One of the side effects of the puzzle minimization algorithms
discussed here is the possibility to generate all puzzles for a subgrid or even (theoretically) for entire solution grid.
The algorithm works on a fixed grid and accepts a set of forced non-givens. If the non-givens are empty, then the entire grid is enumerated. For non-empty non-givens the givens are minimized so that all minimal puzzles are generated.
The algorithm is based on the concept that all unavoidable sets within the grid must be hit with at least one clue (
Gary McGuire), and further on concept that generation of duplicate puzzles can be discarded by marking the cells that have already been processed within the given context as "dead clues". AFAIK the "dead clues" concept originates from
this Ocean's post in 2006.
Since the algorithm is
depth first search, it starts producing results almost immediately.
The exercise
I used my recent implementation of this algorithm in gridchecker.

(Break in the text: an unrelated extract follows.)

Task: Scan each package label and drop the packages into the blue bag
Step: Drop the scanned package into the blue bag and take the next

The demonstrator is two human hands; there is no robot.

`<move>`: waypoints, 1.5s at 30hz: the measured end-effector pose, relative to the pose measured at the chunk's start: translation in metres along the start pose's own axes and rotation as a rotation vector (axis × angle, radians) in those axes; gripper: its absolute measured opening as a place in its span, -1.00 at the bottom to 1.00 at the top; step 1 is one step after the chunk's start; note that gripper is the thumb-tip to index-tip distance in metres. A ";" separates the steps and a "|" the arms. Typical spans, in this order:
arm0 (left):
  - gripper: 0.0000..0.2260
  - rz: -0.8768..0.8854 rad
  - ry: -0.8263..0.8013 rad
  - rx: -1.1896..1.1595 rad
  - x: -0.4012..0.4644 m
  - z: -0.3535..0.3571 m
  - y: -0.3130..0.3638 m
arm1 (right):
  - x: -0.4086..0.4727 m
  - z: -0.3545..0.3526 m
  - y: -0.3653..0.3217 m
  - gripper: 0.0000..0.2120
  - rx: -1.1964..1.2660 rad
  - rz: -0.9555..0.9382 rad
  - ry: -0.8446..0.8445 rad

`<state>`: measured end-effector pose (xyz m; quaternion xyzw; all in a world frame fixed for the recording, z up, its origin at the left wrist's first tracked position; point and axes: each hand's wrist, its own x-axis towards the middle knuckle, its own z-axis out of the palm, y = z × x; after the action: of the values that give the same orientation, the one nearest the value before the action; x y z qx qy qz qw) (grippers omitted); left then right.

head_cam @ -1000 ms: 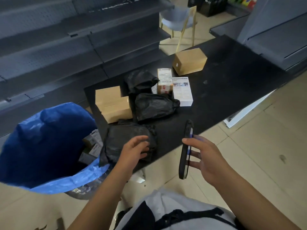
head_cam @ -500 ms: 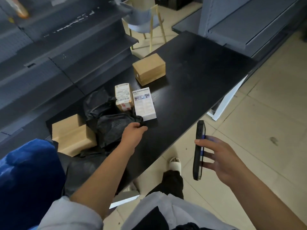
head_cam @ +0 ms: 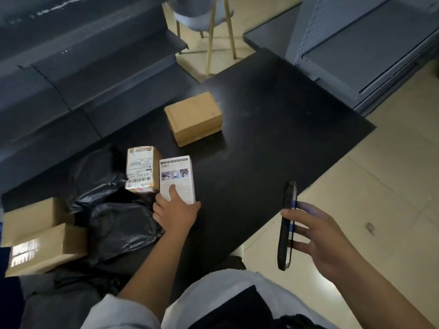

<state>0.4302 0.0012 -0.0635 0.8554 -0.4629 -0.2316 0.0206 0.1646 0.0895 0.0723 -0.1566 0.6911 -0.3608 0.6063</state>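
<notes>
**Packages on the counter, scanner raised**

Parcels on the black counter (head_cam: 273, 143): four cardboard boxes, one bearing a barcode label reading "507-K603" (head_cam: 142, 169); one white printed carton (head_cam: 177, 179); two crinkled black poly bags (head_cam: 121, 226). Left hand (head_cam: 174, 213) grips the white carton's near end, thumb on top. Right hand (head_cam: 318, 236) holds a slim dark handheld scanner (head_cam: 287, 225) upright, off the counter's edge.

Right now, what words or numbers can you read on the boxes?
"507-K603 447", upside down, on the label of the small brown box.
That label's other print and barcodes: too small to read.
White box under the left hand: pictures and print, too blurred.
Other boxes, black bags: nothing readable.
</notes>
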 end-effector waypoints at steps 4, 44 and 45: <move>-0.10 -0.076 0.031 0.007 0.003 0.004 0.005 | 0.033 0.005 -0.026 -0.62 -0.040 0.044 -0.050; -0.27 -0.417 0.186 -0.574 -0.111 0.065 0.189 | 0.191 -0.118 -0.140 -0.73 -0.373 0.184 -0.599; -0.33 -0.409 0.179 -0.646 -0.112 0.064 0.186 | 0.190 -0.121 -0.140 -0.73 -0.361 0.184 -0.593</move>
<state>0.2062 -0.0031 -0.0319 0.8961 -0.1825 -0.2894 0.2826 -0.0223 -0.0948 0.0314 -0.2964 0.5488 -0.1158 0.7730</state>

I used 2 source grids - the one with the most known number of hardest puzzles, and one of the
blue's average which is average in another sense.

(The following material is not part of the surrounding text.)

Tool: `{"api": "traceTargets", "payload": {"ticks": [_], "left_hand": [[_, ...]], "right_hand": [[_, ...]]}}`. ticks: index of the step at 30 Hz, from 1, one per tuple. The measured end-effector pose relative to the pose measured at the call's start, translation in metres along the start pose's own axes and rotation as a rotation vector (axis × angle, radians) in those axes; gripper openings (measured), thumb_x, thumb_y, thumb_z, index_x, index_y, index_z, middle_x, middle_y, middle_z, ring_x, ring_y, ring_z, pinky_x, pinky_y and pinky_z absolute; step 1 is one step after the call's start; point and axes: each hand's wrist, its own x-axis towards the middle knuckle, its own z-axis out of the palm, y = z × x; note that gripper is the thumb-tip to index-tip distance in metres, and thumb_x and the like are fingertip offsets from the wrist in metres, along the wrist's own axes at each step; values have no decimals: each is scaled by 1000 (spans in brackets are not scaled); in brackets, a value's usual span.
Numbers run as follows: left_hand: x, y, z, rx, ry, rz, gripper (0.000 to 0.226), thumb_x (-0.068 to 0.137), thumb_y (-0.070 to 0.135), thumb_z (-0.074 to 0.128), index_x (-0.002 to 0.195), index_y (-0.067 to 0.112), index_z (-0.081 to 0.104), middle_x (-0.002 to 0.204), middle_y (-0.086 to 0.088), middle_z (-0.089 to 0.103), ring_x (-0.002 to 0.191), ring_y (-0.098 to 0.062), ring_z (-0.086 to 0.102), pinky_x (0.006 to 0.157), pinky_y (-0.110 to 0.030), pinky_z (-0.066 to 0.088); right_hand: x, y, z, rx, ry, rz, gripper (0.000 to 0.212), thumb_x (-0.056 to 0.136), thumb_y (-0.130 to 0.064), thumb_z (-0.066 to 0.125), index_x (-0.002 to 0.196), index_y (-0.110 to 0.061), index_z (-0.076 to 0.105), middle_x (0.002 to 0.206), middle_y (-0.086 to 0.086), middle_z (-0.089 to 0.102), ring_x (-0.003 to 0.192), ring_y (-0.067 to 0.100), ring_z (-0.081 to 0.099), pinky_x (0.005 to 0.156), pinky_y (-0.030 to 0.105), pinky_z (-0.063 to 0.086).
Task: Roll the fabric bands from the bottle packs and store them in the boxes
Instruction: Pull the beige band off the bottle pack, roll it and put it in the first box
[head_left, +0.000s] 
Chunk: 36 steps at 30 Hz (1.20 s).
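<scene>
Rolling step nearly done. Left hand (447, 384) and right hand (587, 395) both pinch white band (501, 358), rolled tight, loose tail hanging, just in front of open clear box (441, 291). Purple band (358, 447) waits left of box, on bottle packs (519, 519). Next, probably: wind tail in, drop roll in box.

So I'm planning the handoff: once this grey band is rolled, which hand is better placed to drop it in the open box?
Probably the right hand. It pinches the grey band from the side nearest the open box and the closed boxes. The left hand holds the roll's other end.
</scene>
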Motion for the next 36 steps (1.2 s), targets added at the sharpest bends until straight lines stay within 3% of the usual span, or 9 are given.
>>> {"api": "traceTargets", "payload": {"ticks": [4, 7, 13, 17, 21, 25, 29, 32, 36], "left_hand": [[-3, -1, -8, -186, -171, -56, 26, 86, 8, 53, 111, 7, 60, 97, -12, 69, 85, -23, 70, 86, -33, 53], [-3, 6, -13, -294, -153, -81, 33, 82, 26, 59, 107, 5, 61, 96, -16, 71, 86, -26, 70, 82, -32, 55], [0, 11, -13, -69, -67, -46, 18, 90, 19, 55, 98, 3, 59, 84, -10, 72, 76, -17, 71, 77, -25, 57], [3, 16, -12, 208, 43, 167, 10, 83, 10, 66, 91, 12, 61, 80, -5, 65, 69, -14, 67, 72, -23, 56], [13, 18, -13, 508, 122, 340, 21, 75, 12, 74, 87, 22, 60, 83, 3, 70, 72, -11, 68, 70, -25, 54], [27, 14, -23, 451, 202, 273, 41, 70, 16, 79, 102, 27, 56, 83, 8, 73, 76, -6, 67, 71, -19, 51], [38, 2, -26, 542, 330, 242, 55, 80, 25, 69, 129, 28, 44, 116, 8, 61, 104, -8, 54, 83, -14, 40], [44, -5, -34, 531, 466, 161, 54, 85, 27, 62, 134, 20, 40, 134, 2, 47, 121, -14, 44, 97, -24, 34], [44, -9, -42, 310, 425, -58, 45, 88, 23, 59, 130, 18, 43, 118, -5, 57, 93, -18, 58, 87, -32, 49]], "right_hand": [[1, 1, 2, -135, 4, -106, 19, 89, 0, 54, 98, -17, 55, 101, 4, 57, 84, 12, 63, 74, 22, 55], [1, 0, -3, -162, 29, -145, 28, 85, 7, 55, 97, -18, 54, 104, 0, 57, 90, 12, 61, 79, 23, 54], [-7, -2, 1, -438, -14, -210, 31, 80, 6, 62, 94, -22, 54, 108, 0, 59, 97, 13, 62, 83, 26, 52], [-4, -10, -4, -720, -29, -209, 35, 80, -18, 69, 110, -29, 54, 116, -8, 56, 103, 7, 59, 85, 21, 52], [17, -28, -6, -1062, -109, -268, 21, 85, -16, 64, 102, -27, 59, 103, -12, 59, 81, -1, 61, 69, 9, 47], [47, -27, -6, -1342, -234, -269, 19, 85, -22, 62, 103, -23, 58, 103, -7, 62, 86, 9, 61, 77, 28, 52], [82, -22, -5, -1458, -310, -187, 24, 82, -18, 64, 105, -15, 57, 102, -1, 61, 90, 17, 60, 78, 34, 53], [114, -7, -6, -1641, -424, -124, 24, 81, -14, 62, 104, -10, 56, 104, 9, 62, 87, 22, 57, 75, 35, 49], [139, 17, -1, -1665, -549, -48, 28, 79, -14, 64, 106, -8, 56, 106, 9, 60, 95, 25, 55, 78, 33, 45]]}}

For the first grid I generated all minimal puzzles for some areas of forced non-givens. For this exercise I used the puzzles within 44 fixed givens (
h44, respectively 81-44=37 forced non-givens), and the starting part of all puzzles (
h81, without any restrictions except the given unique solution grid and minimality).

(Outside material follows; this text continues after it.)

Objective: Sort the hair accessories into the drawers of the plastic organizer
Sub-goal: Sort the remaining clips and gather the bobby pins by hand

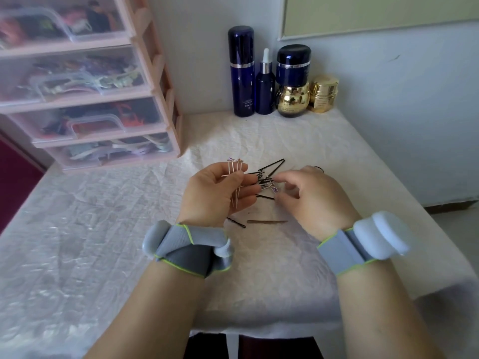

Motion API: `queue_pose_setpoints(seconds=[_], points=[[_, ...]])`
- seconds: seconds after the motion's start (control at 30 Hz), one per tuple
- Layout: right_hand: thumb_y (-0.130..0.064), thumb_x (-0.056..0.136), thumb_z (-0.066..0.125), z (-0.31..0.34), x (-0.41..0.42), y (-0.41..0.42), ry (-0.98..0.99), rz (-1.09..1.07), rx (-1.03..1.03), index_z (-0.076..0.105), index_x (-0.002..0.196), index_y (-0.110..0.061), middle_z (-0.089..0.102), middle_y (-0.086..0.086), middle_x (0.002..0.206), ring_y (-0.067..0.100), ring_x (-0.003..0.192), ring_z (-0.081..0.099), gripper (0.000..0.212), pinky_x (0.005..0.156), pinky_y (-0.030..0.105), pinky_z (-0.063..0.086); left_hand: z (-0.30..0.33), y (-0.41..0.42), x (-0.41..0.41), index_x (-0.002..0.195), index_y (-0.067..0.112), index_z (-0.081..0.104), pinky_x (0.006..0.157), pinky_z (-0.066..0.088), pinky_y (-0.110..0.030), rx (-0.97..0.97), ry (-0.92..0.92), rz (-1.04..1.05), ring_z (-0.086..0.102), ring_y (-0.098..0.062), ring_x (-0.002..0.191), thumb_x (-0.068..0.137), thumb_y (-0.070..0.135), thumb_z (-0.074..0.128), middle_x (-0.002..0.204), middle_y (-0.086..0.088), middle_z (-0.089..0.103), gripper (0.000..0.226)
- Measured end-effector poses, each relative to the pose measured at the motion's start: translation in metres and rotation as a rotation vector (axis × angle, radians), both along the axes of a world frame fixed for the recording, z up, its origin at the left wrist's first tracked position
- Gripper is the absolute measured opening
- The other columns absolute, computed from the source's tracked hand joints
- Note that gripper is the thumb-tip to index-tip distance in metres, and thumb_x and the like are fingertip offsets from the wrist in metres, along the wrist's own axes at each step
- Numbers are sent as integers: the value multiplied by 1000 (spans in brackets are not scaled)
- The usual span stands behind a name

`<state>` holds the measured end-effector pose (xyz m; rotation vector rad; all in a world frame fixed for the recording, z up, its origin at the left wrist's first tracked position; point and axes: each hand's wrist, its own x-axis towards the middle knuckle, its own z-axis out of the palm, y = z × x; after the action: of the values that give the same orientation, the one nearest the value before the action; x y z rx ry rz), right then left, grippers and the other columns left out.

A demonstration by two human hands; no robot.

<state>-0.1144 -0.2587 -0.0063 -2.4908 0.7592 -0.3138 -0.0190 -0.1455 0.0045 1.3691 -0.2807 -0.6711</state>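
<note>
Pale blue-white wall (388, 104) is standing behind and to the right of the desk (103, 229), which is wearing a crinkled white cloth under soft daylight. A framed pale-green panel (375, 14) is hanging at the upper right. Dark red floor (15, 182) is showing at left, grey floor (456, 224) at right.

Counter (108, 229) draped in wrinkled white cloth. Behind the scattered black hairpins (267, 177): pink drawer organizer (166, 99) far left, blue bottles (241, 71) and gold jars (324, 94) at the wall.
</note>
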Motion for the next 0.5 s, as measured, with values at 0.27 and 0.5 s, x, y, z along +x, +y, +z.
queue_pose_setpoints(seconds=[0.27, 0.5], points=[[-27, 83, 61, 0, 3, 0, 43, -44, -2, 64, 98, -22, 62, 2, 101, 21, 99, 56, 16, 79, 29, 41, -3, 0, 1, 87, 6, 56, 58, 58, -29, -81, 195, -18, 69, -17, 57, 95, 2, 43, 63, -6, 71, 16], [-19, 81, 60, 6, -5, -7, 99, -26, 2, 68, 92, -26, 64, -6, 89, 17, 94, 58, 16, 74, 23, 40, -3, 1, 2, 87, 3, 57, 53, 58, -28, -121, 272, -16, 70, -20, 59, 94, 1, 43, 65, -10, 72, 15]])
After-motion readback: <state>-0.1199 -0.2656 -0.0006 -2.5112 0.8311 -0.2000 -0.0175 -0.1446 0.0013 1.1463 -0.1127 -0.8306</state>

For the second grid I generated starting part of all puzzles (
am81).
Then I compared distributions to these from
Denis Berthier (
DB).
Results
- Code: Select all
am81 h81 h44 am81% h81% h44% DB%
20 0.0000000 0.0000000 0.0000000 0.000000
21 0.0000000 0.0000000 0.0000000 0.000034
22 0.0000000 0.0000000 0.0000000 0.003400
23 9 0.0000000 0.0000000 0.0030945 0.149000
24 74 1546 0.0000000 0.0021854 0.5315692 2.280000
25 5834 21715 0.0000000 0.1722955 7.4663815 13.420000
26 31 109274 71286 0.0112368 3.2271888 24.5106365 31.940000
27 2609 674117 115864 0.9457010 19.9086958 39.8381224 32.740000
28 36372 1358764 68328 13.1839930 40.1283740 23.4935720 15.480000
29 105191 939847 11389 38.1292591 27.7564993 3.9159392 3.560000
30 96402 259322 694 34.9434537 7.6585560 0.2386216 0.410000
31 31231 35700 6 11.3205017 1.0543280 0.0020630 0.022000
32 3757 2980 1.3618240 0.0880083 0.0000000 0.000000
33 273 130 0.0989561 0.0038393 0.0000000 0.000000
34 14 1 0.0050747 0.0000295 0.0000000 0.000000
275880 3386043 290837 100.0000000 100.0000000 100.0000000 100.004434
- The bias
- distrib.PNG (11.15 KiB) Viewed 2672 times
Comments
h44 sample is the closest to DB. The possible origins of the bias are the selection of an untypical grid and/or the selection of the forced non-givens. This sample differs from others in that that it is a
complete enumeration and therefore it is absolutely insensitive to the method of its generation.
h81 sample has over 3 millions of puzzles, but they are generated in the very very beginning of the process where many of the branches in the search tree are in their first iteration. The implemented "dead clues" concept is firstly to try with a cell and after whole enumeration of the subtree to mark the cell as "dead" and continue with the next. So the possible duplicates are generated at the early stages and skipped at the latter stages. This is the point where the bias comes from. Technically inverse implementation is possible and then the duplicates would be skipped at first stages and generated in latter.
am81 is a 10 times shorter sample from a different grid which confirms the bias.
The observed side effect could be used for generation from scratch of minimal puzzles with relatively high number of clues.